● PROBLEM TO WORK ON: Within the entries below, output exactly the lines between the line containing "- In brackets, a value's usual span" and the line containing "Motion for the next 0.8", inclusive, and omit any picture.

[Dataset items]
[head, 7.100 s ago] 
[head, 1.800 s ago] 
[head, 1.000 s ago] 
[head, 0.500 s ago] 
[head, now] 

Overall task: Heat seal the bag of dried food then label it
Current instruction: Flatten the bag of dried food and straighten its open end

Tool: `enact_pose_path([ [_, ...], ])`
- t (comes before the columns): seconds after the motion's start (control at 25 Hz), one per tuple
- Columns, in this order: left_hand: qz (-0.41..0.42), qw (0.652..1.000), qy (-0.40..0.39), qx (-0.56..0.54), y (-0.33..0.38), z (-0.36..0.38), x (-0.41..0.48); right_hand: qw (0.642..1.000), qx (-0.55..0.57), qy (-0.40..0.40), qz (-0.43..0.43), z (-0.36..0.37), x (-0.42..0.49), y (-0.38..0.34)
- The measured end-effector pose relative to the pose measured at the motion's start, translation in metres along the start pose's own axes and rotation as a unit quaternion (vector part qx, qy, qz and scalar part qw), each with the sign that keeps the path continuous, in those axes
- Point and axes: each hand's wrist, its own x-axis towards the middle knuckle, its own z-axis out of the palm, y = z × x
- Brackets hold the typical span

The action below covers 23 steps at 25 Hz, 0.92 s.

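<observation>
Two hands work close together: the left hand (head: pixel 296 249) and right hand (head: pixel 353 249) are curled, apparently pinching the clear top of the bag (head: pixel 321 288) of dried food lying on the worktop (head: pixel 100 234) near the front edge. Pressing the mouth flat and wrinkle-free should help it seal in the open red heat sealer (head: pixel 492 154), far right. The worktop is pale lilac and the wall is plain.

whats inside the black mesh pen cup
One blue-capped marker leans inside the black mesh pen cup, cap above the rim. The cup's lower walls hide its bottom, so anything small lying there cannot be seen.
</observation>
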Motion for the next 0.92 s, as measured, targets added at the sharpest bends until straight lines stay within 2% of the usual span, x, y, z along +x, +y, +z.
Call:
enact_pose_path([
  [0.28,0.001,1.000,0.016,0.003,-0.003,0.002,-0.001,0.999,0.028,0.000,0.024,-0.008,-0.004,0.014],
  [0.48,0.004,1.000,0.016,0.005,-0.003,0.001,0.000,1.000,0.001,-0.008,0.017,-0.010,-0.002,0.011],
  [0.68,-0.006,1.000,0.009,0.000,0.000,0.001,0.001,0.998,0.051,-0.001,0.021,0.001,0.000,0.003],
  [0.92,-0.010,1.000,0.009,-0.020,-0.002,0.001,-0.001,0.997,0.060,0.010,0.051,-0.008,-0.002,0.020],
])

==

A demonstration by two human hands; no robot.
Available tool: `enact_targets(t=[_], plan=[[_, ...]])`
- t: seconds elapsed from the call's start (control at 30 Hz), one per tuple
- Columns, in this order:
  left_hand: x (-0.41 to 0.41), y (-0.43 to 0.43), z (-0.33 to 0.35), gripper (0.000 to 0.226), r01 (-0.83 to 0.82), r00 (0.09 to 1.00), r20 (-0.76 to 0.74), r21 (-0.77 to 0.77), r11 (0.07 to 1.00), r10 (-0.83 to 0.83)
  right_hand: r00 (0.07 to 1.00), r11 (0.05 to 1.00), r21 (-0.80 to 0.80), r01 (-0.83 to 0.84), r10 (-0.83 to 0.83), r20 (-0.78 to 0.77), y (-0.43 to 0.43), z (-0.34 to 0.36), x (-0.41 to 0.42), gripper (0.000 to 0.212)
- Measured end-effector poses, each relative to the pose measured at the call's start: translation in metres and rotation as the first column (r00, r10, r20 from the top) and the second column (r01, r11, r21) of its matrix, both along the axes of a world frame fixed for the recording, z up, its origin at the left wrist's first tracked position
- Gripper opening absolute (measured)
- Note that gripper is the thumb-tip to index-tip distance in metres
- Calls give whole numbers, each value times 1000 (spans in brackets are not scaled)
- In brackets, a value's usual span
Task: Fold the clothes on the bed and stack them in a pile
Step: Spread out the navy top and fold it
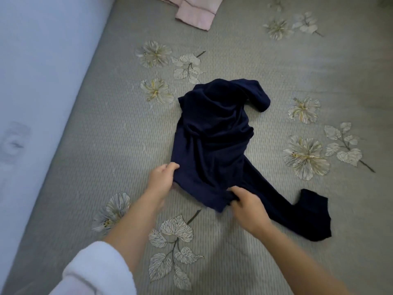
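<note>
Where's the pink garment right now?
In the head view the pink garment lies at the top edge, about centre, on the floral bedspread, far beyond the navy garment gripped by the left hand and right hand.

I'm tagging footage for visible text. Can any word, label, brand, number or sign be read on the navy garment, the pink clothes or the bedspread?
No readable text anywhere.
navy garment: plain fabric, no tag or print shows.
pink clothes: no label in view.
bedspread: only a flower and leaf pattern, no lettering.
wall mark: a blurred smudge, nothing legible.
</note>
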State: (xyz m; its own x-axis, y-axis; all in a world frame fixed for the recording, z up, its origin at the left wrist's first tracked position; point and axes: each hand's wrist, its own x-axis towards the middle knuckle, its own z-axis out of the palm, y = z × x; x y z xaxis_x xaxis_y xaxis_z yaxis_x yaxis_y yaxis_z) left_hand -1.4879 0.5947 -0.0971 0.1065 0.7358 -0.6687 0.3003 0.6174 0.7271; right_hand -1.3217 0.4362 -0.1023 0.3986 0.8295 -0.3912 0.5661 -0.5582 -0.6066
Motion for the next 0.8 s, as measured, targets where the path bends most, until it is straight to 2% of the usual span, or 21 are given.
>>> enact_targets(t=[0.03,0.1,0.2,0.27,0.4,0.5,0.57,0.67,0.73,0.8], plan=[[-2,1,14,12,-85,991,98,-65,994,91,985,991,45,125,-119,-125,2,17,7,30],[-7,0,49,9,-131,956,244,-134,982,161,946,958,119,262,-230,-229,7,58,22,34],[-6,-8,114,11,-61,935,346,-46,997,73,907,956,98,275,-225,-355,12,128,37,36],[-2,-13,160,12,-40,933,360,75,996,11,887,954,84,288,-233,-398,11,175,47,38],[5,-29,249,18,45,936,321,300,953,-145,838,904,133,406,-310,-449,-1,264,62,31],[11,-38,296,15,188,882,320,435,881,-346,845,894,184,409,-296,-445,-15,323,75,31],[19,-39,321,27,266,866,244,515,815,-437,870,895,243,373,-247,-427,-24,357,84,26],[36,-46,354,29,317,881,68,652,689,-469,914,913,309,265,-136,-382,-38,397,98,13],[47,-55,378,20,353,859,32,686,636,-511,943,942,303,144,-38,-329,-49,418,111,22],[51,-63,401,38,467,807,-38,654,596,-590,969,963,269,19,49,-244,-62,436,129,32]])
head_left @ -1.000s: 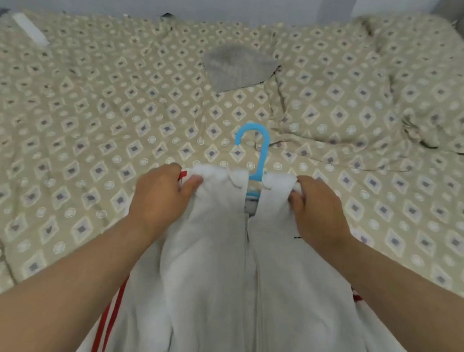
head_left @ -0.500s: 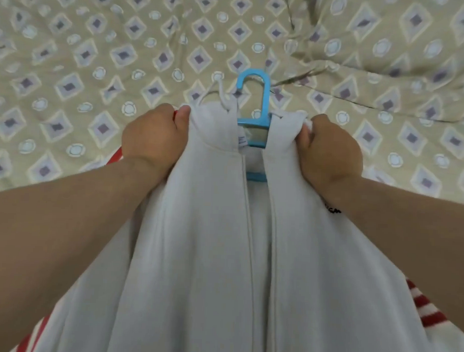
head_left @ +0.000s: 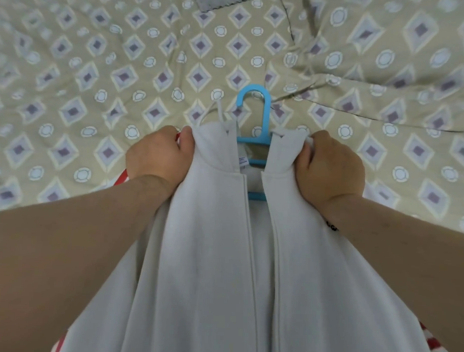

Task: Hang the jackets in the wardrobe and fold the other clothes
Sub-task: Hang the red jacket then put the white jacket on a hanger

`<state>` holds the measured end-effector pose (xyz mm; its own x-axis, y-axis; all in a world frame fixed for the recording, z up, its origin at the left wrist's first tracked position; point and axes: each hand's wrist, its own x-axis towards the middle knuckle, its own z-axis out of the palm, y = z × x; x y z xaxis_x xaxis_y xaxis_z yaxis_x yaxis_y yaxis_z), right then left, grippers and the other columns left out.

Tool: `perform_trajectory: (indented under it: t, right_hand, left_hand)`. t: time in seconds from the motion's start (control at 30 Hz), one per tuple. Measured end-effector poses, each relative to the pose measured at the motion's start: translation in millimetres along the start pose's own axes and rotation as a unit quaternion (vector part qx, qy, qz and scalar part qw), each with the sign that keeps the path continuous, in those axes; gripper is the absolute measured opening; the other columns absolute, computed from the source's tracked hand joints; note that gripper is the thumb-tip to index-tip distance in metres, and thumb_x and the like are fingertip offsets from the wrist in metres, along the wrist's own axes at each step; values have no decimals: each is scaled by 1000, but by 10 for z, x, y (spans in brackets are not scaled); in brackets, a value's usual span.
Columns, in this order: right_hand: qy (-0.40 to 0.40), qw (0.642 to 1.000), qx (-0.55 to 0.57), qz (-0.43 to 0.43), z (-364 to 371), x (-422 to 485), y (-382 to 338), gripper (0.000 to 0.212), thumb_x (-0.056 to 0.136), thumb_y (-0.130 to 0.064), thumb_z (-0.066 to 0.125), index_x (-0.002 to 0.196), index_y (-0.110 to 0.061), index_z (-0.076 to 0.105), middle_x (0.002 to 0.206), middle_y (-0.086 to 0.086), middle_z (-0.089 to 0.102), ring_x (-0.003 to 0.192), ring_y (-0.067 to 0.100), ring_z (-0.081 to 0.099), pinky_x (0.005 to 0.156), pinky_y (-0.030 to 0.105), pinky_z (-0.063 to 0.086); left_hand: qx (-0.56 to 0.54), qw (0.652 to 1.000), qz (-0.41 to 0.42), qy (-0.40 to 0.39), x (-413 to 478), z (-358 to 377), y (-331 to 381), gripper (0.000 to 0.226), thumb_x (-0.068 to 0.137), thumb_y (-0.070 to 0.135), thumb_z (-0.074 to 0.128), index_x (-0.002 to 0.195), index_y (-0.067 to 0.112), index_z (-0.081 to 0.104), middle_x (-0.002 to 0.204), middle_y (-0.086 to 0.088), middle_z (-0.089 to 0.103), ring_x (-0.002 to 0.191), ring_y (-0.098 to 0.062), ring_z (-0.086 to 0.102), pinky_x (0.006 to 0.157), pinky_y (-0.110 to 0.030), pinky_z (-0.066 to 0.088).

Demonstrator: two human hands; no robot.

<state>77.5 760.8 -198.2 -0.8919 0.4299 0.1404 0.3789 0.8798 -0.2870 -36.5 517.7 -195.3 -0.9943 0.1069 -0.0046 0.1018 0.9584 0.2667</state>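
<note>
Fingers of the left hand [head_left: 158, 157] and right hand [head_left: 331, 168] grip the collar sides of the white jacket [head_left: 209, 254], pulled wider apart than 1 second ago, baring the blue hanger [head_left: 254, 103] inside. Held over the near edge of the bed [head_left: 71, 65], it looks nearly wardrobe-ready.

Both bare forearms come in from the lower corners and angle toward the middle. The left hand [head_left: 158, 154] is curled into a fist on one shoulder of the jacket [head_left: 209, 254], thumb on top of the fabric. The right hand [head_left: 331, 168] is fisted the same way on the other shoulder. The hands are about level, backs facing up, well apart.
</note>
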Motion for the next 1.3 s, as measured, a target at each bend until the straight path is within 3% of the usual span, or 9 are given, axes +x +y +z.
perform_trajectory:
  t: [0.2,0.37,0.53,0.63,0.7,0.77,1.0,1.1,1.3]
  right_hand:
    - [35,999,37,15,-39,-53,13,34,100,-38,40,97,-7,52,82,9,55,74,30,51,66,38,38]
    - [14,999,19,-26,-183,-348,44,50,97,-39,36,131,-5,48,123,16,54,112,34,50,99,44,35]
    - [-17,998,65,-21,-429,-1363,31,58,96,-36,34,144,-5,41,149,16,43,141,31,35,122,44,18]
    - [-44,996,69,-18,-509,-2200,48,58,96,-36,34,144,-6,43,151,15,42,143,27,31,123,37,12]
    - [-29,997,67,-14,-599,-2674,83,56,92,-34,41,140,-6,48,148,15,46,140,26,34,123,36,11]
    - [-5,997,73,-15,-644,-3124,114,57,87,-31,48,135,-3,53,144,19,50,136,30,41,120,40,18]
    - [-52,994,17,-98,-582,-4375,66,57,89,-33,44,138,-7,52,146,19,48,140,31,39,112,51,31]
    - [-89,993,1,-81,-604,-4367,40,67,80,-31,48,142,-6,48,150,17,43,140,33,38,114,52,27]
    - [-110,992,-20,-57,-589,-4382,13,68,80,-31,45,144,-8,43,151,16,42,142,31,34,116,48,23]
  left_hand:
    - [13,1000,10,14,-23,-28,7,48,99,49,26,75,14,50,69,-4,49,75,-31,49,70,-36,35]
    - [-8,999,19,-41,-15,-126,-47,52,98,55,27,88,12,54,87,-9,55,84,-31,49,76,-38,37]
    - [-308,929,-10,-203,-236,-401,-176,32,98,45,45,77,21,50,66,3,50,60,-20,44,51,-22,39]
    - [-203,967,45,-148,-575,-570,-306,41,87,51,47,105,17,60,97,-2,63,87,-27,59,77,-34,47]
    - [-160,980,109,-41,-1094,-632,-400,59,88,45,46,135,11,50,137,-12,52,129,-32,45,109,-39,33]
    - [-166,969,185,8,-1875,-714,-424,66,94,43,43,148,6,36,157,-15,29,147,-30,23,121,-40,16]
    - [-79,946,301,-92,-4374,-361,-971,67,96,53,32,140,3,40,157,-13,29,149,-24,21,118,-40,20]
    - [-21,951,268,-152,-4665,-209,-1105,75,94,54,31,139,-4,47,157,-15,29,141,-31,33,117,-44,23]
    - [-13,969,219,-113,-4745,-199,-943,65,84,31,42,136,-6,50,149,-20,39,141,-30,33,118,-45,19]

● ANSWER SECTION:
- In brackets, a value's usual span
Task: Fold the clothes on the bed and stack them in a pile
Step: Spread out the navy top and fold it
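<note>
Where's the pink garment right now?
In the head view the pink garment lies at the top edge, about centre, on the floral bedspread, far beyond the navy garment gripped by the left hand and right hand.

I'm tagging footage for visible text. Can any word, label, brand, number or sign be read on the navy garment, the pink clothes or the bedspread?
No readable text anywhere.
navy garment: plain fabric, no tag or print shows.
pink clothes: no label in view.
bedspread: only a flower and leaf pattern, no lettering.
wall mark: a blurred smudge, nothing legible.
</note>
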State: (xyz m; its own x-axis, y-axis; all in a world frame fixed for the recording, z up, its origin at the left wrist's first tracked position; point and axes: each hand's wrist, its own x-axis towards the middle knuckle, its own z-axis out of the palm, y = z × x; x y z xaxis_x xaxis_y xaxis_z yaxis_x yaxis_y yaxis_z) left_hand -1.4879 0.5947 -0.0971 0.1065 0.7358 -0.6687 0.3003 0.6174 0.7271; right_hand -1.3217 0.4362 -0.1023 0.3986 0.8295 -0.3912 0.5661 -0.5582 -0.6066
Motion for the next 0.8 s, as measured, targets where the path bends most, until it is straight to 2% of the usual span, or 21 are given.

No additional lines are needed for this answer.